**Problem to solve:** Exact repetition is required: reproduce every line of the data.

Stored items from a collection
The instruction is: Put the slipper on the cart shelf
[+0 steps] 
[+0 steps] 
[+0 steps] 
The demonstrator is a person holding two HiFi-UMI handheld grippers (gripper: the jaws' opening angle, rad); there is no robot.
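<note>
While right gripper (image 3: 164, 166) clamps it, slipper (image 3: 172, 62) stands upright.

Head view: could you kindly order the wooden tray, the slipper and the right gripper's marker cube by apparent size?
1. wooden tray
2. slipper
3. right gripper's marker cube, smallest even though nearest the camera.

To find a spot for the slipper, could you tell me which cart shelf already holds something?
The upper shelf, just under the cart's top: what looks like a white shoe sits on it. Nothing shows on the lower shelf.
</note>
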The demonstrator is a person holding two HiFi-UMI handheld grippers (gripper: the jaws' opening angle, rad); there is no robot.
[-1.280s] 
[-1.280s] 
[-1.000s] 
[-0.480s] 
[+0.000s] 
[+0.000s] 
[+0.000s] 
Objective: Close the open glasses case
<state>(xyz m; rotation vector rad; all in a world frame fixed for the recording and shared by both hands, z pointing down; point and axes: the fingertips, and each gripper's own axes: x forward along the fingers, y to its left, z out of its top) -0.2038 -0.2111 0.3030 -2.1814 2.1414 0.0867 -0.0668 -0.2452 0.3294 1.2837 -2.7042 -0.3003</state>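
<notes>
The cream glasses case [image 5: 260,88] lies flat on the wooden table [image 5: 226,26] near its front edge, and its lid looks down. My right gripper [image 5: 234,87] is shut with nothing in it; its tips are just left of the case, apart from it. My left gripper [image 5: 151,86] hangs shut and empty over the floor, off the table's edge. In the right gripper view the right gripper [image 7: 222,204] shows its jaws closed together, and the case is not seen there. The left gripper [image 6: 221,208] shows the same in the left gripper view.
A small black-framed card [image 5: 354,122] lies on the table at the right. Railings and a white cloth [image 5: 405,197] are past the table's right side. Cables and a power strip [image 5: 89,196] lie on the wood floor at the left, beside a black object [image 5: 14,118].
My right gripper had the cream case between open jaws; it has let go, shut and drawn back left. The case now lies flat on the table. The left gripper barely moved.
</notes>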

**Response for this exercise:**
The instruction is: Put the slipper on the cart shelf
[+0 steps] 
[+0 steps] 
[+0 steps] 
The demonstrator is a person holding two HiFi-UMI handheld grippers (gripper: the jaws' opening angle, rad); there is no robot.
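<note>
While right gripper (image 3: 164, 166) clamps it, slipper (image 3: 172, 62) stands upright.

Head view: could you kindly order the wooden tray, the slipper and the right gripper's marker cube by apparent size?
1. wooden tray
2. slipper
3. right gripper's marker cube, smallest even though nearest the camera.

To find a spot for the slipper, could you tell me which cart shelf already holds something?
The upper shelf, just under the cart's top: what looks like a white shoe sits on it. Nothing shows on the lower shelf.
</note>
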The demonstrator is a person holding two HiFi-UMI handheld grippers (gripper: the jaws' opening angle, rad); there is no robot.
[-1.280s] 
[-1.280s] 
[-1.000s] 
[-0.480s] 
[+0.000s] 
[+0.000s] 
[+0.000s] 
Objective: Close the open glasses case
<state>(xyz m; rotation vector rad; all in a world frame fixed for the recording and shared by both hands, z pointing down; point and axes: the fingertips, and each gripper's own axes: x forward along the fingers, y to its left, z out of its top) -0.2038 -0.2111 0.3030 -2.1814 2.1414 0.0867 -0.0668 -0.2452 0.3294 1.2837 -2.7042 -0.3003</state>
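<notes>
The cream glasses case [image 5: 260,88] lies flat on the wooden table [image 5: 226,26] near its front edge, and its lid looks down. My right gripper [image 5: 234,87] is shut with nothing in it; its tips are just left of the case, apart from it. My left gripper [image 5: 151,86] hangs shut and empty over the floor, off the table's edge. In the right gripper view the right gripper [image 7: 222,204] shows its jaws closed together, and the case is not seen there. The left gripper [image 6: 221,208] shows the same in the left gripper view.
A small black-framed card [image 5: 354,122] lies on the table at the right. Railings and a white cloth [image 5: 405,197] are past the table's right side. Cables and a power strip [image 5: 89,196] lie on the wood floor at the left, beside a black object [image 5: 14,118].
My right gripper had the cream case between open jaws; it has let go, shut and drawn back left. The case now lies flat on the table. The left gripper barely moved.
</notes>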

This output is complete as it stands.